L’article 22 ter remet en cause cet équilibre au risque de porter atteinte au principe de séparation des pouvoirs et aux prérogatives constitutionnellement garanties du pouvoir exécutif. Il ouvre en effet la possibilité d’une information de la DPR sur les opérations en cours, alors même que le Conseil constitutionnel juge que le contrôle opéré par le Parlement ne peut concerner de telles opérations (décision n° 2001-456 DC du 27 décembre 2001).

En outre, le présent article reconnaît à la DPR un droit à l’information sur l’ensemble des pans de l’activité des services de renseignement, qu’il s’agisse d’informations relatives aux procédures et méthodes opérationnelles (sans que le Gouvernement puisse s’y opposer), aux échanges avec les services étrangers partenaires, ou encore d’informations concernant les agents des services spécialisés protégés par le droit au respect de l’anonymat.

Ce droit à l’information sur l’ensemble des pans de l’activité des services de renseignement est de nature à fortement entraver l’efficacité de l’action des services et à porter atteinte à leur sécurité opérationnelle, ainsi qu’à celle de leurs agents. Il paraît en outre peu conforme avec le principe de séparation des pouvoirs. Il vise en effet à conférer à la DPR une faculté de supervision de l’action des services de renseignement qui ne respecte pas la délimitation du rôle du pouvoir exécutif et de celui du pouvoir législatif consacrée par la jurisprudence constitutionnelle lorsque le premier intervient dans le cadre de sa mission de défense des intérêts fondamentaux de la Nation.

L’article fragilise ce faisant les méthodes de travail et les modalités d’action des services de renseignement, fondées sur le principe du cloisonnement de l’information. Ce cloisonnement se traduit par l’octroi d’habilitations et le besoin d’en connaître qui restreignent l’accès à l’information au sein même des services. La sécurité des personnels et des opérations est ainsi assurée, aucun agent n’ayant accès à l’ensemble des informations détenues par le service.

Il fragilise aussi le lien de confiance existant avec les services étrangers alors que l’accord exprès d’un partenaire est requis pour mettre à disposition d’un tiers des informations qu’il a partagées.

Par ailleurs, l’article 22 ter confère à la DPR, sans l’encadrer aucunement, un droit nouveau de se rendre sur le site d’un service de renseignement et d’y auditionner tout personnel. Une telle évolution, qui semble peu compatible avec les avancées législatives récentes qui ont visé à protéger strictement l’anonymat des agents des services de renseignement, contrevient en outre aux dispositions de l’article 20 de la Constitution, aux termes duquel « le gouvernement dispose de l’administration ».

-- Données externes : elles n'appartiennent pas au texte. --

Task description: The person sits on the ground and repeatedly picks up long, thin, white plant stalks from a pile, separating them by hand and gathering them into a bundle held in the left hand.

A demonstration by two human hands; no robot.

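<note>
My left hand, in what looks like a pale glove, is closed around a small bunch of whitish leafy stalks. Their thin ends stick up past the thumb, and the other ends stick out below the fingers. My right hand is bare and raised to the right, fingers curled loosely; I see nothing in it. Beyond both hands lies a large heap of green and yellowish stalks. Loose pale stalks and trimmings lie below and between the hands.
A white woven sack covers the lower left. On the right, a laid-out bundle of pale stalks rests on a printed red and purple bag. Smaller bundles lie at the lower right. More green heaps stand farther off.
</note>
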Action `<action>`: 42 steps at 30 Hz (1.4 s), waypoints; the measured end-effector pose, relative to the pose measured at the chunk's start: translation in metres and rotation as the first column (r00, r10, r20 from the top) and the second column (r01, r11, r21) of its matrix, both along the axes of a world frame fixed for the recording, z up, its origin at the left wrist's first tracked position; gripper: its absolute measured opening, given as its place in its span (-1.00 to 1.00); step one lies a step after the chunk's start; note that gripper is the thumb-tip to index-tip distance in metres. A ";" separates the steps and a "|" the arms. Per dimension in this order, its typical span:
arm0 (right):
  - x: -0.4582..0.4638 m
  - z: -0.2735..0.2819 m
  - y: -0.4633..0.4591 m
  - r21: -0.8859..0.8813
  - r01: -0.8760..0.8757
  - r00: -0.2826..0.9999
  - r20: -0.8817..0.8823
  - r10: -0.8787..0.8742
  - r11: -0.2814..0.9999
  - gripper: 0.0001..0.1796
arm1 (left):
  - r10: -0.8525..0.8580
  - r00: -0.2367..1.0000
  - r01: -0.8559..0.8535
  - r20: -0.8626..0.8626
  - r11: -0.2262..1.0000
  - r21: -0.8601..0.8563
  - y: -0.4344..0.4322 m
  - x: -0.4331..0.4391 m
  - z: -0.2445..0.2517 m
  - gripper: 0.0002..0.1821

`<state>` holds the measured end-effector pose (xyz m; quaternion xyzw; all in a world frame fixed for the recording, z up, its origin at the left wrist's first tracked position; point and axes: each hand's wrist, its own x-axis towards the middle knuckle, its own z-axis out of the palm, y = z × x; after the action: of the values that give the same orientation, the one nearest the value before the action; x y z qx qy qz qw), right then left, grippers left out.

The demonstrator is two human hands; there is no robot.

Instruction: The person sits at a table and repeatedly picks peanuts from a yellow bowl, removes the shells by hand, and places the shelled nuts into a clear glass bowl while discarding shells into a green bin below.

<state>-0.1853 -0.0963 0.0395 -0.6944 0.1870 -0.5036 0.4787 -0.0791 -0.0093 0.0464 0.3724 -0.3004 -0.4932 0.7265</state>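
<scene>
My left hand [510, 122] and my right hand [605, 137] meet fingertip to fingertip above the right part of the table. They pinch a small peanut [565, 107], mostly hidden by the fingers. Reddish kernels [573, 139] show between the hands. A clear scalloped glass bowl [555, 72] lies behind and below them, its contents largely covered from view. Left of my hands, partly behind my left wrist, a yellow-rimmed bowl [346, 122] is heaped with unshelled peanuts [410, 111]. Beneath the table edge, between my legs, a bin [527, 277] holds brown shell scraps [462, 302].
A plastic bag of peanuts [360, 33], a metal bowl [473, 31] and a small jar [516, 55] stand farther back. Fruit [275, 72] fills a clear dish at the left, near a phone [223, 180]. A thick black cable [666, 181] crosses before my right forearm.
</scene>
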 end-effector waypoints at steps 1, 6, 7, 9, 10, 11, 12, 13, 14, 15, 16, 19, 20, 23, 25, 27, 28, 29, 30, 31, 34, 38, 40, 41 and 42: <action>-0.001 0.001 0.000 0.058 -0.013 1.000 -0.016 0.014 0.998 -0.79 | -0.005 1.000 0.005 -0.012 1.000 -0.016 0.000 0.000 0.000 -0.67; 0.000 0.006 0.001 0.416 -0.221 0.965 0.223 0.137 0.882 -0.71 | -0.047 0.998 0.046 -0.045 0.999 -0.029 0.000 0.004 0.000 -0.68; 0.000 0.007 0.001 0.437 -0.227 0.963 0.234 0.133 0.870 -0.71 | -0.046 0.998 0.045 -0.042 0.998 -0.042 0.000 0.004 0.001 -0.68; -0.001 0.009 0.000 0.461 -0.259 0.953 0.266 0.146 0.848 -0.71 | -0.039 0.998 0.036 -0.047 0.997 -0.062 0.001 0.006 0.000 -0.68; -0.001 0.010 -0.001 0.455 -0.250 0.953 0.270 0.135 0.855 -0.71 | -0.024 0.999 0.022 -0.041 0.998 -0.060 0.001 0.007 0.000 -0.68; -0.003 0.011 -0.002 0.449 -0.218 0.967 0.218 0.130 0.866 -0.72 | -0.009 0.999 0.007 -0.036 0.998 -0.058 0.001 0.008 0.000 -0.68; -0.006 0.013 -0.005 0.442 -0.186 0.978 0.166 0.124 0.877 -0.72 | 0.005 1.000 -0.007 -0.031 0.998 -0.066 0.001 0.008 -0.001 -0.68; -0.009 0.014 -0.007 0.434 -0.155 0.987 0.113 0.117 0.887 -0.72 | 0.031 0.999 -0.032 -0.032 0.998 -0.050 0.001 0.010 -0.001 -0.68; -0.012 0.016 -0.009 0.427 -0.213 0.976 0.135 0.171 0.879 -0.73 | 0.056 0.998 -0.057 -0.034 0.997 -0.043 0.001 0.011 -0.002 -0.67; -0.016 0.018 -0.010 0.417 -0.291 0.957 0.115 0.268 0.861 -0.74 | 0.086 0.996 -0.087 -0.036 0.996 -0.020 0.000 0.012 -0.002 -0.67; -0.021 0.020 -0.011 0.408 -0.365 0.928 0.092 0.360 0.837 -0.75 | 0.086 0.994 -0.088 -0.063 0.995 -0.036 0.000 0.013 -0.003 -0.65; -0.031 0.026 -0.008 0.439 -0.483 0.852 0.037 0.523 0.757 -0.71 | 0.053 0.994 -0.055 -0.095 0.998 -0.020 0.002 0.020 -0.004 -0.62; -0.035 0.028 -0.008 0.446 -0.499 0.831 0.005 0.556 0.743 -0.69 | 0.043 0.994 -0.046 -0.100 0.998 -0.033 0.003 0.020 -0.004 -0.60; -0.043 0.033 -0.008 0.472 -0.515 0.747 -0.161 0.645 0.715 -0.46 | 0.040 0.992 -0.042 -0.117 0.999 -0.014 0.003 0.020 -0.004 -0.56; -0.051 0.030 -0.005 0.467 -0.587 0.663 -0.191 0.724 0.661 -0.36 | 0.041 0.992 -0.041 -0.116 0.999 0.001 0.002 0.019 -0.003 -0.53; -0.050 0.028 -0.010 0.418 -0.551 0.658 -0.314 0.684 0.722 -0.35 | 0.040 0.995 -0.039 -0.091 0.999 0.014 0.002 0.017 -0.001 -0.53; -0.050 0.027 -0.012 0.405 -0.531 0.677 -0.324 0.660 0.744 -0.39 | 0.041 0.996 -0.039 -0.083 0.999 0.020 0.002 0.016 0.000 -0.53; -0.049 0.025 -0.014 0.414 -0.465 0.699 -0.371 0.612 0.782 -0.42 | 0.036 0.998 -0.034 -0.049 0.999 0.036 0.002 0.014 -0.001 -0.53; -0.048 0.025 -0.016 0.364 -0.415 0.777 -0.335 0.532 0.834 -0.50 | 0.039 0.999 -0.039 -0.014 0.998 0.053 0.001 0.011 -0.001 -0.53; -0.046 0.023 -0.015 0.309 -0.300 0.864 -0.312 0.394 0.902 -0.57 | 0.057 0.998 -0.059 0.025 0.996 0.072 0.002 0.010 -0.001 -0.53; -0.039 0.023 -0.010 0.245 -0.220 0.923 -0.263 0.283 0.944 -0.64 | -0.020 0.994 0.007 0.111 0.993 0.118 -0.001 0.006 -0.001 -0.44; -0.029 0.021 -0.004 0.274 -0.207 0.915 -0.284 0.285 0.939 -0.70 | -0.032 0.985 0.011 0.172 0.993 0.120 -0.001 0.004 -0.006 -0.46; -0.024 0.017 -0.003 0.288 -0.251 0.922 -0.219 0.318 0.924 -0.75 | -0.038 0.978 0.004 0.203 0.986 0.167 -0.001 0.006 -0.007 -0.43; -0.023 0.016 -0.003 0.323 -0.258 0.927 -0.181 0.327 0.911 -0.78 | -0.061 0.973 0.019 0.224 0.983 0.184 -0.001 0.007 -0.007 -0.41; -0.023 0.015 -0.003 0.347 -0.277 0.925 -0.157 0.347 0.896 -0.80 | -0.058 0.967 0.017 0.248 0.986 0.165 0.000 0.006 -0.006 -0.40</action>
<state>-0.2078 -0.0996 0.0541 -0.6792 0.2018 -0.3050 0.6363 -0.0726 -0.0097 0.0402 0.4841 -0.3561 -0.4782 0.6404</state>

L’article 6 nonies de l’ordonnance du 17 novembre 1958 a déjà récemment connu deux importantes modifications, en dernier lieu par la loi du 24 juillet 2015 relative au renseignement. Celle-ci fera l’objet en 2020, après cinq années de mise en œuvre, d’une évaluation par le Parlement. C’est dans ce cadre (ou à l’occasion de l’examen d’un vecteur législatif dédié) plus propice à une démarche de concertation entre les services concernés et le Parlement, que la question de la réévaluation des pouvoirs de la DPR pourra être examinée à l’aune de l’expérience de la mise en œuvre des dispositions récentes les ayant renforcés. Une telle démarche sera de nature à consolider la relation de confiance avec les services de renseignement que le législateur a souhaité instituer lors de la création de la DPR en 2007.